Problem requirements: Copy every entry precisely.

Records:
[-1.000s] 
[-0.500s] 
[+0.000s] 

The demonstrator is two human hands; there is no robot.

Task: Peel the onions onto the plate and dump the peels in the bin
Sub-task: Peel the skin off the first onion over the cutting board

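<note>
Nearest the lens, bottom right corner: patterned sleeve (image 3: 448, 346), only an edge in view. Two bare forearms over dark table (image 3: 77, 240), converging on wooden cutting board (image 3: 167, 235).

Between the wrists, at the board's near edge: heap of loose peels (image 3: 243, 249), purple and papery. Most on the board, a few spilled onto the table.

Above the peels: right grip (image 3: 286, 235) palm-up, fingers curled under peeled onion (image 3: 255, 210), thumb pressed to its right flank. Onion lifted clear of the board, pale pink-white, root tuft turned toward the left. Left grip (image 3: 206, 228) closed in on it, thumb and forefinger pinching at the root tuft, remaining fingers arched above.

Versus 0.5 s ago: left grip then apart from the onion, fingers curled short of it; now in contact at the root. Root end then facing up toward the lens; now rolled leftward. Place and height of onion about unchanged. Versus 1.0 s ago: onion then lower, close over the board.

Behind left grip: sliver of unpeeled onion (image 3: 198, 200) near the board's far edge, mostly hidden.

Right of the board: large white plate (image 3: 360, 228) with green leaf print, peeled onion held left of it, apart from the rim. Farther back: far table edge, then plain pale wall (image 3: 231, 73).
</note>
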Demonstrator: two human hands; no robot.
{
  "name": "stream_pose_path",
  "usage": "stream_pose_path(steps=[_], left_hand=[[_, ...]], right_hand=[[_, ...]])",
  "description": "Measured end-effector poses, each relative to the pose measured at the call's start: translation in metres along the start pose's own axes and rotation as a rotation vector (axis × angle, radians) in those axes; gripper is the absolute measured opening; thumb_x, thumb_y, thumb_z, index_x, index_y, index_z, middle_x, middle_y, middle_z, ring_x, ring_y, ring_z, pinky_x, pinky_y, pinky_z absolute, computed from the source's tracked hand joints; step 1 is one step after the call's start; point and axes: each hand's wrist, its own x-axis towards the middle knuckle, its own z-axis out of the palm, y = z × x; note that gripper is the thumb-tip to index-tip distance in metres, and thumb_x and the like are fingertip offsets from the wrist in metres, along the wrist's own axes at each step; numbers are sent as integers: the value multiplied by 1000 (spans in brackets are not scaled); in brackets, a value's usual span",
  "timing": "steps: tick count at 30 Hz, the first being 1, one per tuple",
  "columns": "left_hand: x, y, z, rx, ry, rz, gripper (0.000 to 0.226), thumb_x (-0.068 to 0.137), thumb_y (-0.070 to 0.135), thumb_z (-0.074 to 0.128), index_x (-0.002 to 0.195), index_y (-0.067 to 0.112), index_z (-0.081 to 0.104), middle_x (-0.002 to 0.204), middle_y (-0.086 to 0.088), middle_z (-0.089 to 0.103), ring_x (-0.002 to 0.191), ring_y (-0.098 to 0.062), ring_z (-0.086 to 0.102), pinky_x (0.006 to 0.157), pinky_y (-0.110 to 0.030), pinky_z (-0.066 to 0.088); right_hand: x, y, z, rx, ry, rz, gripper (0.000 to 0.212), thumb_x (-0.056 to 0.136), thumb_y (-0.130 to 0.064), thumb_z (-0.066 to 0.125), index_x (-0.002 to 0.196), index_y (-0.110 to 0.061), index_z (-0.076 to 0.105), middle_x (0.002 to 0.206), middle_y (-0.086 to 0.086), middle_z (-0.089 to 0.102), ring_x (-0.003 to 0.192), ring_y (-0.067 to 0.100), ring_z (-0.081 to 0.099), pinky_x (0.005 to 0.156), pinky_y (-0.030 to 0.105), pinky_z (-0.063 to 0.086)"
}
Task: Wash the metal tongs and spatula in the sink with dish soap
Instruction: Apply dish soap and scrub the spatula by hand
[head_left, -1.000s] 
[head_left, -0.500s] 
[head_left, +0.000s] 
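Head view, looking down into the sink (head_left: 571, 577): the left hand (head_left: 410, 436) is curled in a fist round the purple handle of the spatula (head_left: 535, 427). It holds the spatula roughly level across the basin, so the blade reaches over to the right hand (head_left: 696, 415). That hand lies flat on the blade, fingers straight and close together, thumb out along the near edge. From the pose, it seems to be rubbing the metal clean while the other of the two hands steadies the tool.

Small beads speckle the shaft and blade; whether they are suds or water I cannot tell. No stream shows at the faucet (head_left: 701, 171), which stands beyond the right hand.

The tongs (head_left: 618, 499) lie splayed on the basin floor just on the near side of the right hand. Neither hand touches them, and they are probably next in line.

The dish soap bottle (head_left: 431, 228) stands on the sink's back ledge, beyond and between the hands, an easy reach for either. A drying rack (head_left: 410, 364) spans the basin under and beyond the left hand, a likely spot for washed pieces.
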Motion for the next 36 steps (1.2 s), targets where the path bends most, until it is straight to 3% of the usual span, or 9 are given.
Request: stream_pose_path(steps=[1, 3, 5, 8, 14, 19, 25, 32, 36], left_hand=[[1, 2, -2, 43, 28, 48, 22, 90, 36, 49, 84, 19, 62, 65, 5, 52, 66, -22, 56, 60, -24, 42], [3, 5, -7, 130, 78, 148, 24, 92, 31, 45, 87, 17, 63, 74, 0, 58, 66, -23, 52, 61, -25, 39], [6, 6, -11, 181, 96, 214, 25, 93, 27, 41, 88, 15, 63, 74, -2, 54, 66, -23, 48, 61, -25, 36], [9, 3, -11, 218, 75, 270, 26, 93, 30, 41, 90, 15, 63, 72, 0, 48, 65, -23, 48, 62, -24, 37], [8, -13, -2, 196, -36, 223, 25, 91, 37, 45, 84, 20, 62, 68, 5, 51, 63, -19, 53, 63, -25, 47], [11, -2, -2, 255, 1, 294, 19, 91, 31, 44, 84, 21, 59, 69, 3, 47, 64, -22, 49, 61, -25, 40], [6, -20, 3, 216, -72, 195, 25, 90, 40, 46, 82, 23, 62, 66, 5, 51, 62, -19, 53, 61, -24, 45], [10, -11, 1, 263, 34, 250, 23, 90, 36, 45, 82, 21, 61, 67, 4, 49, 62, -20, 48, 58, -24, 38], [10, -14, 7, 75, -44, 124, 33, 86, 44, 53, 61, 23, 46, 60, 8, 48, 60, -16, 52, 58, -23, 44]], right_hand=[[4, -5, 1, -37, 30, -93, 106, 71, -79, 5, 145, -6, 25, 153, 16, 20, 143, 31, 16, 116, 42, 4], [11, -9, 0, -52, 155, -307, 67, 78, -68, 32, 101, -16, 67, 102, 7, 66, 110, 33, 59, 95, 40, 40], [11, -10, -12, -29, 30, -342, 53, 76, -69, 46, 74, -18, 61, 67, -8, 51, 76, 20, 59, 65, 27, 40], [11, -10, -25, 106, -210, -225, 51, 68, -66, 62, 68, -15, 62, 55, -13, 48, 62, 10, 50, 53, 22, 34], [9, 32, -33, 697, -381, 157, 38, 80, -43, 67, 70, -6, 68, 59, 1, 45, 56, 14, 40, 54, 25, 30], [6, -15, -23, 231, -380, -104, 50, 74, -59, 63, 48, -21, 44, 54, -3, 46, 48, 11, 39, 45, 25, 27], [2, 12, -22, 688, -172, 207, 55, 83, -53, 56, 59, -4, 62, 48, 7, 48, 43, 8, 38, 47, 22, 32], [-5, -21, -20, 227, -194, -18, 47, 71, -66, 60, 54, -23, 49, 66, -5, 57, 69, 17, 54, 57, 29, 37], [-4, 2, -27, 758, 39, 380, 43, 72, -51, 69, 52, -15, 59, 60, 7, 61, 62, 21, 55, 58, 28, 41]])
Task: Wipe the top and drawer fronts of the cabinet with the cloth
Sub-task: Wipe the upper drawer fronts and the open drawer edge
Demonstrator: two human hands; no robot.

Response area:
[-1.000s] 
[-0.500s] 
[+0.000s] 

The demonstrator is two human hands; there is no robot.

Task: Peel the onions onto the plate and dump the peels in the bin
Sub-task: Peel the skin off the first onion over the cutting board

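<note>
Nearest the lens, bottom right corner: patterned sleeve (image 3: 448, 346), only an edge in view. Two bare forearms over dark table (image 3: 77, 240), converging on wooden cutting board (image 3: 167, 235).

Between the wrists, at the board's near edge: heap of loose peels (image 3: 243, 249), purple and papery. Most on the board, a few spilled onto the table.

Above the peels: right grip (image 3: 286, 235) palm-up, fingers curled under peeled onion (image 3: 255, 210), thumb pressed to its right flank. Onion lifted clear of the board, pale pink-white, root tuft turned toward the left. Left grip (image 3: 206, 228) closed in on it, thumb and forefinger pinching at the root tuft, remaining fingers arched above.

Versus 0.5 s ago: left grip then apart from the onion, fingers curled short of it; now in contact at the root. Root end then facing up toward the lens; now rolled leftward. Place and height of onion about unchanged. Versus 1.0 s ago: onion then lower, close over the board.

Behind left grip: sliver of unpeeled onion (image 3: 198, 200) near the board's far edge, mostly hidden.

Right of the board: large white plate (image 3: 360, 228) with green leaf print, peeled onion held left of it, apart from the rim. Farther back: far table edge, then plain pale wall (image 3: 231, 73).
</note>
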Demonstrator: two human hands; no robot.
{
  "name": "stream_pose_path",
  "usage": "stream_pose_path(steps=[_], left_hand=[[_, ...]], right_hand=[[_, ...]])",
  "description": "Measured end-effector poses, each relative to the pose measured at the call's start: translation in metres along the start pose's own axes and rotation as a rotation vector (axis × angle, radians) in those axes; gripper is the absolute measured opening; thumb_x, thumb_y, thumb_z, index_x, index_y, index_z, middle_x, middle_y, middle_z, ring_x, ring_y, ring_z, pinky_x, pinky_y, pinky_z absolute, computed from the source's tracked hand joints; step 1 is one step after the call's start; point and axes: each hand's wrist, its own x-axis towards the middle knuckle, its own z-axis out of the palm, y = z × x; note that gripper is the thumb-tip to index-tip distance in metres, and thumb_x and the like are fingertip offsets from the wrist in metres, along the wrist's own axes at each step; numbers are sent as integers: the value multiplied by 1000 (spans in brackets are not scaled); in brackets, a value's usual span",
  "timing": "steps: tick count at 30 Hz, the first being 1, one per tuple",
  "columns": "left_hand: x, y, z, rx, ry, rz, gripper (0.000 to 0.226), thumb_x (-0.068 to 0.137), thumb_y (-0.070 to 0.135), thumb_z (-0.074 to 0.128), index_x (-0.002 to 0.195), index_y (-0.067 to 0.112), index_z (-0.081 to 0.104), middle_x (-0.002 to 0.204), middle_y (-0.086 to 0.088), middle_z (-0.089 to 0.103), ring_x (-0.002 to 0.191), ring_y (-0.098 to 0.062), ring_z (-0.086 to 0.102), pinky_x (0.006 to 0.157), pinky_y (-0.110 to 0.030), pinky_z (-0.066 to 0.088); right_hand: x, y, z, rx, ry, rz, gripper (0.000 to 0.212), thumb_x (-0.056 to 0.136), thumb_y (-0.130 to 0.064), thumb_z (-0.066 to 0.125), index_x (-0.002 to 0.196), index_y (-0.110 to 0.061), index_z (-0.076 to 0.105), middle_x (0.002 to 0.206), middle_y (-0.086 to 0.086), middle_z (-0.089 to 0.102), ring_x (-0.003 to 0.192), ring_y (-0.067 to 0.100), ring_z (-0.081 to 0.099), pinky_x (0.005 to 0.156), pinky_y (-0.030 to 0.105), pinky_z (-0.063 to 0.086)"
}
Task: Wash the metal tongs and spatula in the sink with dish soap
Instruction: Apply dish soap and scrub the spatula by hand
[head_left, -1.000s] 
[head_left, -0.500s] 
[head_left, +0.000s] 
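Head view, looking down into the sink (head_left: 571, 577): the left hand (head_left: 410, 436) is curled in a fist round the purple handle of the spatula (head_left: 535, 427). It holds the spatula roughly level across the basin, so the blade reaches over to the right hand (head_left: 696, 415). That hand lies flat on the blade, fingers straight and close together, thumb out along the near edge. From the pose, it seems to be rubbing the metal clean while the other of the two hands steadies the tool.

Small beads speckle the shaft and blade; whether they are suds or water I cannot tell. No stream shows at the faucet (head_left: 701, 171), which stands beyond the right hand.

The tongs (head_left: 618, 499) lie splayed on the basin floor just on the near side of the right hand. Neither hand touches them, and they are probably next in line.

The dish soap bottle (head_left: 431, 228) stands on the sink's back ledge, beyond and between the hands, an easy reach for either. A drying rack (head_left: 410, 364) spans the basin under and beyond the left hand, a likely spot for washed pieces.
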Motion for the next 36 steps (1.2 s), targets where the path bends most, until it is straight to 3% of the usual span, or 9 are given.
Request: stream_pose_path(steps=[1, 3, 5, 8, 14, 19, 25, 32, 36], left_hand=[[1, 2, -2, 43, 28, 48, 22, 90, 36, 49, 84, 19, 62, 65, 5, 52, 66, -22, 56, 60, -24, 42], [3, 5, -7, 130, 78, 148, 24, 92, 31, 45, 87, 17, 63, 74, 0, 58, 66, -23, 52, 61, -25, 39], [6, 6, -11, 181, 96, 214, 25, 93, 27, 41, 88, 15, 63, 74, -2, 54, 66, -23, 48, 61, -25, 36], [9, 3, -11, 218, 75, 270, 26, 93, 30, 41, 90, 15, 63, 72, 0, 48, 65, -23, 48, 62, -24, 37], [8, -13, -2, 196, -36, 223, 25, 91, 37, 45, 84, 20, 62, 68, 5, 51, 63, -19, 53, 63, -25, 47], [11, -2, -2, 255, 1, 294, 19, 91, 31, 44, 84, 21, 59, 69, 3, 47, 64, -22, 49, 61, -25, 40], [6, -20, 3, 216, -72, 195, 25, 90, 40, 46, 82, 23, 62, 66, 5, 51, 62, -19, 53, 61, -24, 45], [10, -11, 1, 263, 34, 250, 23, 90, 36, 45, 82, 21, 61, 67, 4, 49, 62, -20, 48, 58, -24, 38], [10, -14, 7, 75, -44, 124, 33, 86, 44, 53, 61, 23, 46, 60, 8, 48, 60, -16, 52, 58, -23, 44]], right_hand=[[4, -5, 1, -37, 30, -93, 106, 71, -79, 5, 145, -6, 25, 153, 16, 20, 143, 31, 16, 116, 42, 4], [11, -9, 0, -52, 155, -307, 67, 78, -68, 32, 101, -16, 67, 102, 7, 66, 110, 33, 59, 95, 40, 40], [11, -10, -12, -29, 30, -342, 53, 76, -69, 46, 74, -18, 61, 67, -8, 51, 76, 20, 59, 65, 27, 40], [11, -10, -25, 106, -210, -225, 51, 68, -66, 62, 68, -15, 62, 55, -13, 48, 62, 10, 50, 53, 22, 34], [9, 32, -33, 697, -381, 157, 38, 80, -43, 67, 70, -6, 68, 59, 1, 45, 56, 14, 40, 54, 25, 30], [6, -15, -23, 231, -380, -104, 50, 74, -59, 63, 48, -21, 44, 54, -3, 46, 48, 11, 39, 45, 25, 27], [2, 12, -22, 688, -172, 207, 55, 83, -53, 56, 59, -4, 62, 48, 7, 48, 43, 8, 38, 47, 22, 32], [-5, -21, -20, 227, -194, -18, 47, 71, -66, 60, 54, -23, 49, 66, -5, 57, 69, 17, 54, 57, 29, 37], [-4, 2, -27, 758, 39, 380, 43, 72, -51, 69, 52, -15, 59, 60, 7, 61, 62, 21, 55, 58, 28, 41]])
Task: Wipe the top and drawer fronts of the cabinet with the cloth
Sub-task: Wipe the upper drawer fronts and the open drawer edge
Demonstrator: two human hands; no robot.

No additional response is required.